_What the exercise asks_
Return each line of the listing below, unchanged, and omit the images.

_Dataset excerpt_

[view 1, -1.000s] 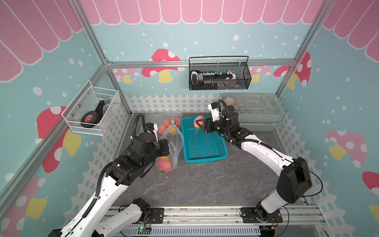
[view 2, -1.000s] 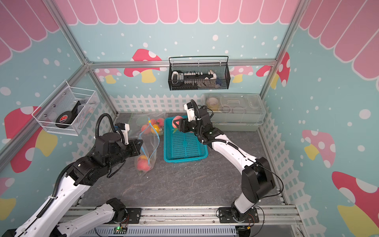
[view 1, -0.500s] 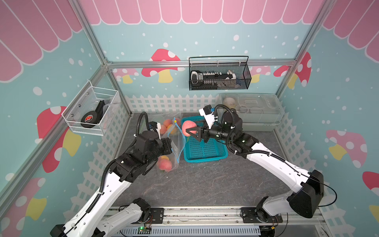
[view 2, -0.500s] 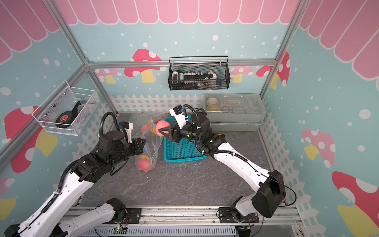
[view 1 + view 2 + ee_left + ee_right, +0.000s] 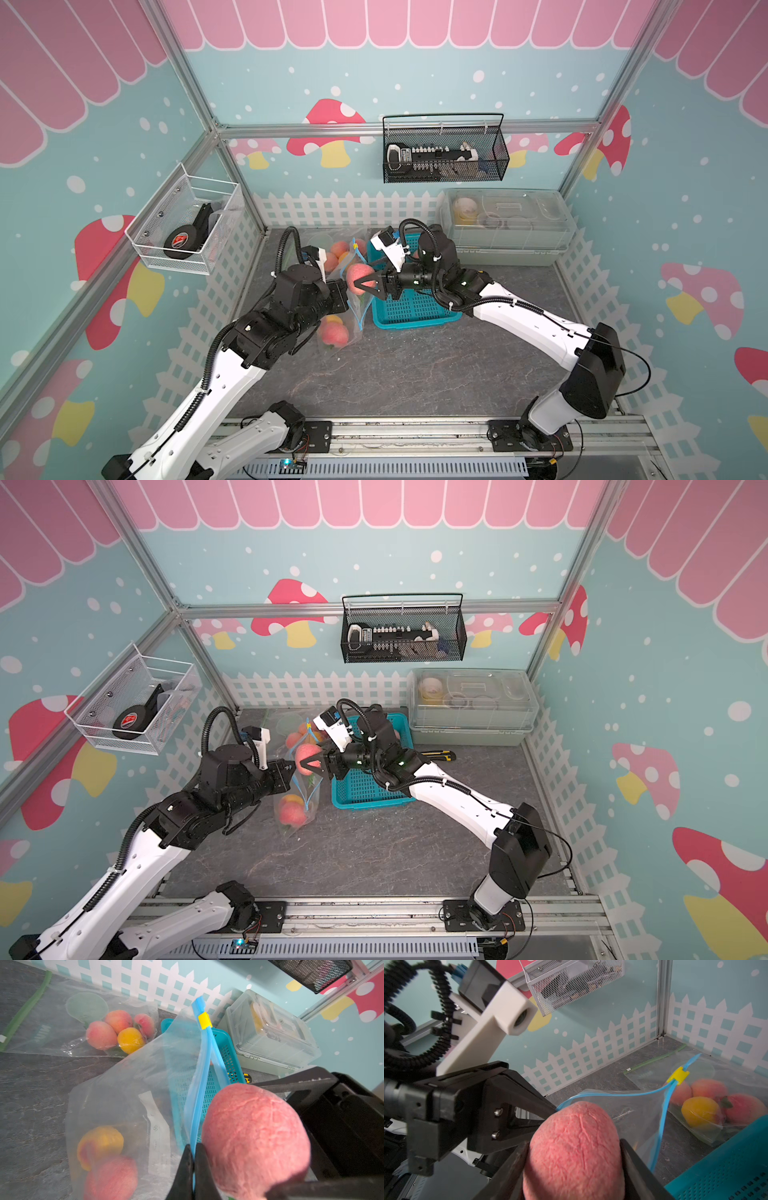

_Written solution_
[view 1, -1.000s] 
[view 2, -1.000s] 
[view 1, -0.500s] 
[view 2, -0.500s] 
[view 1 + view 2 + ee_left + ee_right, +0.000s] 

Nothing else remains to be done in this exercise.